В гостинице дверь была приотворена. Сквозь отверстия в ставнях, прорезанные в виде сердечка, на улицу падал свет. Полина с матерью, поджидая меня, разговаривали. Я услыхал свое имя и прислушался.
- Рафаэль гораздо красивее студента из седьмого номера! - говорила Полина. - У него такие прекрасные белокурые волосы! Тебе не кажется, что в его голосе есть что-то хватающее за душу? И потом, хотя вид у него несколько гордый, он такой добрый, а какие у него хорошие манеры! Он мне очень, очень нравится! Я уверена, что все женщины от него без ума.
- Ты говоришь о нем так, словно влюблена в него, - заметила госпожа Годэн.
- О, я люблю его как брата! - смеясь, возразила Полина. - И с моей стороны было бы верхом неблагодарности, если б у меня не возникло к нему дружеских чувств. Не он ли обучал меня музыке, рисованию, грамматике - словом, всему, что я теперь знаю? Ты не обращаешь внимания на мои успехи, мама, а я становлюсь такой образованной, что скоро могу давать уроки, и тогда мы возьмем служанку.
Я неслышно отошел; потом нарочно зашумел и вошел в залу за лампой.
Полина сама захотела ее зажечь. Бедное дитя пролило целительный бальзам на мои язвы. Наивные эти похвалы придали мне немного бодрости. Я почувствовал необходимость веры в себя и беспристрастной оценки моих действительных достоинств. То ли вспыхнувшие во мне надежды бросили отсвет на все, что меня окружало, то ли я до сих пор не всматривался как следует в ту сценку, которая так часто открывалась моим глазам в зале, где сидели эти две женщины, - но на этот раз я залюбовался прелестнейшей картиной во всей ее реальности, той скромной натурой, которую с такой наивностью воспроизвели фламандские живописцы. Мать, сидя у почти погасшего очага, вязала чулок, и губы ее были сложены в добрую улыбку. Полина раскрашивала веера, разложенные на маленьком столике, кисти ее и краски невольно задерживали на себе взгляд; когда ж она встала и начала зажигать лампу, весь свет упал ни белую ее фигуру; только человек, порабощенный ужасной страстью, мог не любоваться ее прозрачными розовыми руками, идеальной формой головы и всем девственным ее видом! Ночная тишина придавала особое очарование этой поздней работе, этой мирной домашней сцене. Вечно в труде и всегда веселые, эти женщины проявляли христианское смирение, исполненное самых возвышенных чувств. Непередаваемая гармония существовала здесь между вещами и людьми. Роскошь Феодоры была бездушна, наводила меня на дурные мысли, тогда как эта смиренная бедность, эта простота и естественность освежали мне душу. Быть может, среди роскоши я чувствовал себя униженным, а возле этих двух женщин, в темной зале, где упрощенная жизнь, казалось, находила себе приют в движении сердца, я, быть может, примирялся с самим собою: здесь мне было кому оказать покровительство, а мужчине всегда хочется, чтобы его считали покровителем.

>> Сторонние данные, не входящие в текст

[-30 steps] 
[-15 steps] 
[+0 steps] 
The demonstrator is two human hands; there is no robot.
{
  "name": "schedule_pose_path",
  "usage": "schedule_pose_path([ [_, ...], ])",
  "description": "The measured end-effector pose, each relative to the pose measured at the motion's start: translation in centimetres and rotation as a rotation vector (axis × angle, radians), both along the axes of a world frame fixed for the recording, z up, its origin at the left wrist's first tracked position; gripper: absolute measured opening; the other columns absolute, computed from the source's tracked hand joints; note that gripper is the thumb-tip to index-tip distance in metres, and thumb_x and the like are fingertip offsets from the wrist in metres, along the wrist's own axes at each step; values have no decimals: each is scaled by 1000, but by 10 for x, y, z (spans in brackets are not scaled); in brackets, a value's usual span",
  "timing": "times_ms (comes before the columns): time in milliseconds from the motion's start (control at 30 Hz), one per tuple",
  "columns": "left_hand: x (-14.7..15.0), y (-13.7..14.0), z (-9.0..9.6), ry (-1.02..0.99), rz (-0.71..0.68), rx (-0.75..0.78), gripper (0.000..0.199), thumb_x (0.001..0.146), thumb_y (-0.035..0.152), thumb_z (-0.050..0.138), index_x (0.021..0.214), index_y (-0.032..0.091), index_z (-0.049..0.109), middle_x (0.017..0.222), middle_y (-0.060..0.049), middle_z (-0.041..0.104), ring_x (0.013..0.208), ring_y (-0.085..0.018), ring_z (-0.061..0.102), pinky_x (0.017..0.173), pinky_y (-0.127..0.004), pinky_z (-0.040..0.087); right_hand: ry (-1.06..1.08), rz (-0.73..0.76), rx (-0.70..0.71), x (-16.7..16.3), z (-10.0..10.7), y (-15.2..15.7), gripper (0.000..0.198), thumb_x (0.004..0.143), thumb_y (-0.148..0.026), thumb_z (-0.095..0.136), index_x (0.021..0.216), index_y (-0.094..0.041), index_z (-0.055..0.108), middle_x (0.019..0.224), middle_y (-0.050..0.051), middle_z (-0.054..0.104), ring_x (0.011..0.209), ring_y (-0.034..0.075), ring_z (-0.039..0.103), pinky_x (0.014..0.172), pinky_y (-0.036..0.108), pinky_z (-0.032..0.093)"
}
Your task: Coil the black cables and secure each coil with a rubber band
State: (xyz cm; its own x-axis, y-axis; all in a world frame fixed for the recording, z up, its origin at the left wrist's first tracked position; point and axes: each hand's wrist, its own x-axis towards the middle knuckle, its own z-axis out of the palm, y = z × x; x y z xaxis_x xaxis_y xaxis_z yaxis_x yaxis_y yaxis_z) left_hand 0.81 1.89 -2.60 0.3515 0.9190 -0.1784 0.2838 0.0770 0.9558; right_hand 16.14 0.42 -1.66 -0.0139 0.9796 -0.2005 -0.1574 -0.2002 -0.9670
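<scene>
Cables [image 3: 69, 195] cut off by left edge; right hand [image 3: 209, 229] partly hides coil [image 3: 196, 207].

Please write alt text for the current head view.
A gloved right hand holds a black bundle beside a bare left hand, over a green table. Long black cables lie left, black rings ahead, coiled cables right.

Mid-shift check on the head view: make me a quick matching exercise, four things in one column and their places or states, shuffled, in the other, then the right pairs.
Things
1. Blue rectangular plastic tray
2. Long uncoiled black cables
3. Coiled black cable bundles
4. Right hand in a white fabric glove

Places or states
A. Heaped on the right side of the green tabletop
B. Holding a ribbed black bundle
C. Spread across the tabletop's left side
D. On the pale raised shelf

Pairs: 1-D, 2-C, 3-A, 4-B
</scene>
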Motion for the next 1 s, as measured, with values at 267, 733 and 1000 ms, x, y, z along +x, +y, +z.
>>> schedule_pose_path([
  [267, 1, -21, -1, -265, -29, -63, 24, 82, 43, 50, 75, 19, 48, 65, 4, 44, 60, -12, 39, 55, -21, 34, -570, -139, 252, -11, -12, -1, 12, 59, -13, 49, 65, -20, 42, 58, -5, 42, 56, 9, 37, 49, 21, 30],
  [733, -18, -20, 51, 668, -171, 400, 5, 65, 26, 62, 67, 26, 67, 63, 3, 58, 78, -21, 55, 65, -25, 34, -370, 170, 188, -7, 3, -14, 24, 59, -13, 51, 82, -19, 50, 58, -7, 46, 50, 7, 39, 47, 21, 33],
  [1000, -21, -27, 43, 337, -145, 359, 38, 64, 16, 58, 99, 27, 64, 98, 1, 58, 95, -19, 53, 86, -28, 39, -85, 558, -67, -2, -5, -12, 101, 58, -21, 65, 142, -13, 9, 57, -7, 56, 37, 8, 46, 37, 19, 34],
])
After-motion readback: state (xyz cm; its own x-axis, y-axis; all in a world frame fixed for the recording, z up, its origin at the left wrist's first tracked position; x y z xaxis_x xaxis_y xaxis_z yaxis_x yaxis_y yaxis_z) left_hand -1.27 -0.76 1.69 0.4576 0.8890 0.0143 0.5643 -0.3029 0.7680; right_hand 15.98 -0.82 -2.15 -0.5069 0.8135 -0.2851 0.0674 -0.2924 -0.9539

Когда я подошел к Полине, она бросила, на меня взгляд почти материнский, руки у нее задрожали, и, быстро поставив лампу, она воскликнула:
- Боже, как вы бледны! Ах, да он весь вымок! Мама высушит ваше платье... Вы любите молоко, - продолжала она, - сегодня у нас есть сливки, хотите попробовать?
Как кошечка, бросилась она к большой фарфоровой чашке с молоком и подала мне ее с такой живостью, поставила ее прямо передо мной так мило, что я стал колебаться.
- Неужели вы мне откажете? - сказала она изменившимся голосом.
Мы, оба гордецы, понимали друг друга: Полина, казалось, страдала от своей бедности и упрекала меня в высокомерии. Я был тронут. Эти сливки, вероятно, были ее утренним завтраком. Однако я не отказался. Бедная девушка пыталась скрыть радость, но она искрилась в ее глазах.
- Да, я проголодался, - сказал я садясь.